Things Frank Learned in Boston
Point 1: Even if you pull good jack right out of college, having no credit history can be a problem. I’m currently trying to get an Amex Blue card to start me off (I can use it at Neiman Marcus, all the shit’s insured, I don’t plan on carrying a balance, and it looks cool). Because of my lack of credit, Verizon required a $400 deposit to get my cellphone, and it wasn’t refundable for two years…fuck that! So I hauled over to Sprint and instead of paying $150 bucks for a phone that was color but looked like a toy and $400 in deposit at Werizon, I paid $80 bucks for a color phone that looks cool and zippo in deposit. Badass. And the service has been good in both Cambridge and Wisco.
Then, while opening my checking account, I asked last week at Fleet what kind of interest rates I’d be looking at for a car loan, and the chick (who was named Beth but seemed like she came from a non-English speaking Caribbean country) informed me exactly what my rate would be and that my income or other assets (only about half are at Fleet) wouldn’t affect my rate, only my ability to get approved. It was disappointingly straight-forward…I was hoping for more of a hedge fund-ish, complicated algorithm. Ah well, so it goes. I’d have to pay 7.74% APR at Fleet, which blows, but their average rate is only 7.24% compared to 3.5-5% for many other national lenders. So then I come back and I have a letter from Fleet saying they had rejected me for a car loan…what? You know you’re in trouble when your bank is preemptively rejecting you from loans. Of course they think I have half as much money as I do and don’t know my salary, so I would hope I could get a loan if I actually applied normally. Morons.
Point 2: Somerville sucks. Everyone knows this, but I thought some parts might be tolerable to live in…save some bucks, spend it on cars, right? I really don’t want to pay a lot for a place, and Somerville is obviously a cheaper place to live than Cambridge, but after visiting some apartments in Somerville I decided I can’t live there. Even though you’re pretty close to Harvard, there’s something intangibly depressing about the place. And depressing places tend to attract depressing people, as I found out. If you check out an apartment and the next guy who comes looking at the place looks like a 45-year old homeless man, it’s probably not a good fit. I also don’t want to have to drive home at night from everywhere because I’m afraid of being mugged if I walk. The area between Central and Harvard I liked a lot though. Hopefully something will work out in there.

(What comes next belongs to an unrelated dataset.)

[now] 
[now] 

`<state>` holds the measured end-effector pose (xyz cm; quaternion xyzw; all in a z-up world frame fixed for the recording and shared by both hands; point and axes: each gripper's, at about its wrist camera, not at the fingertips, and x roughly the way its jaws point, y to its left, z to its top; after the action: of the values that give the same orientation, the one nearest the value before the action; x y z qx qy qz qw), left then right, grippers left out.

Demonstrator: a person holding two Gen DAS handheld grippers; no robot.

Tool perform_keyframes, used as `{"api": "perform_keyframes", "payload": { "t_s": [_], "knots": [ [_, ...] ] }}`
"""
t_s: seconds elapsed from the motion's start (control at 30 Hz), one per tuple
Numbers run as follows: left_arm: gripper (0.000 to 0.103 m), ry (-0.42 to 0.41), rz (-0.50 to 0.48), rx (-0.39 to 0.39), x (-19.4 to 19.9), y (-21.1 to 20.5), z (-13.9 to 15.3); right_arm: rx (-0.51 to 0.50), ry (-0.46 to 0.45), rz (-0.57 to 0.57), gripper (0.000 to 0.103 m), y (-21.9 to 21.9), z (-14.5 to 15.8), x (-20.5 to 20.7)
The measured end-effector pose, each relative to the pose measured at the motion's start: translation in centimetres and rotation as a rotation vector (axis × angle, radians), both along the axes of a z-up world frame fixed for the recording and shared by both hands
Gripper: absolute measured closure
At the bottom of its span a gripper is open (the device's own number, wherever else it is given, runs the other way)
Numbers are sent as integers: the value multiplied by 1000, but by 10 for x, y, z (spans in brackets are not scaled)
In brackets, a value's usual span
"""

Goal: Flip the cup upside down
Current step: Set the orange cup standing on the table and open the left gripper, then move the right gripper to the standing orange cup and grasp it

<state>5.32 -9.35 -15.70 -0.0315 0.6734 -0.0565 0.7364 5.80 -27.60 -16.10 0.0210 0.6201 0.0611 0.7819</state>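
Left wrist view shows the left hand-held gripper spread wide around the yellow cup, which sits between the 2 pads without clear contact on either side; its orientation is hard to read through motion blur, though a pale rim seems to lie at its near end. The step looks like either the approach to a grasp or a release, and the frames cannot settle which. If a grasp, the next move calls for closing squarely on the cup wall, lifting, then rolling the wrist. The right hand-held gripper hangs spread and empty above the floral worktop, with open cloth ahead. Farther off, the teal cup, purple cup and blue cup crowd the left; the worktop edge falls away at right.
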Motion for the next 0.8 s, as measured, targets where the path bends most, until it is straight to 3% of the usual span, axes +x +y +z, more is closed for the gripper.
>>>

Point 3: Car insurance is arbitrary and not nearly as scientific as I hoped. So I finally called up USAA insurance (the army/family of army people insurance agency) and got some quotes to see what I might be paying for car insurance. My boy Dick didn’t seem all that thrilled about quoting me the rates for a million different cars, so I went with a few basic ones. In Cambridge, with all the same liability coverage/mileage/etc that my parents currently have, it’ll cost me about $200/month to insure basically any of the cars I’m looking at. I didn’t both asking about TTs or Z3 Coupes because I’m thinking more practically these days. This might seem a lot, but I was actually pretty relieved…all along I’ve been thinking $200/month would be palatable (not good, but palatable). The really interesting part is that between a 1999 A4 2.8 Quattro ($2450/year), a 2000 Saab 9-5 Aero ($2570/year), and a 2002 C230 Kompressor ($2355/year), the Benz would be the cheapest to insure. What the hell??? Apparently it gets stolen the least, which I guess is the most important factor. I know it’s probably the safest of the three as well, which can’t hurt. Also I thought it was interesting that it doesn’t matter if I park in the street, a driveway, or a garage…I would have thought this would be a factor. I’d definitely consider a parking garage during the winter, at the very least on days when snowstorms are predicted.
Anyway, so that got me thinking long and hard about the C, and I’d say it’s probably the leader right now in my car search. There’s one in Boston with silver/black leather/10k miles for $21,998…so I’d still have two years of full warranty, one year of free maintenance, and slightly cheaper insurance. I realistically won’t get out the door with an A4 2.8 circa 35k miles for less than 19k, and that’d be without any warranty, which the AutoMax dude quoted me $1344 on for 3 yrs/100k miles. So the C is essentially $2000 more expensive. But it’s also a couple years newer, with less miles, faster, smaller, more practical, and more familiar to me. Shit…am I actually going to pull the trigger here? I may very well be driving a car that looks identical to my mom’s…and by choice. I’d have to get snows for the winter and then next spring I think I’d invest in either a set of C7 package wheels (10-spoke, 17”) or in some 17” Brabus MonoBlock IV’s. Fun.
I did test-drive a 230-horsepower silver/black 2000 Saab 9-5 Aero that’s $18,900 with only 32k miles. The interior was underwhelming and the seats and gauges were eerily similar to my old ’88 Saab 9000 S. That kind of ruined it for me…nice drive, tons of torque everywhere, handles well, but there was just something about it that didn’t do it for me.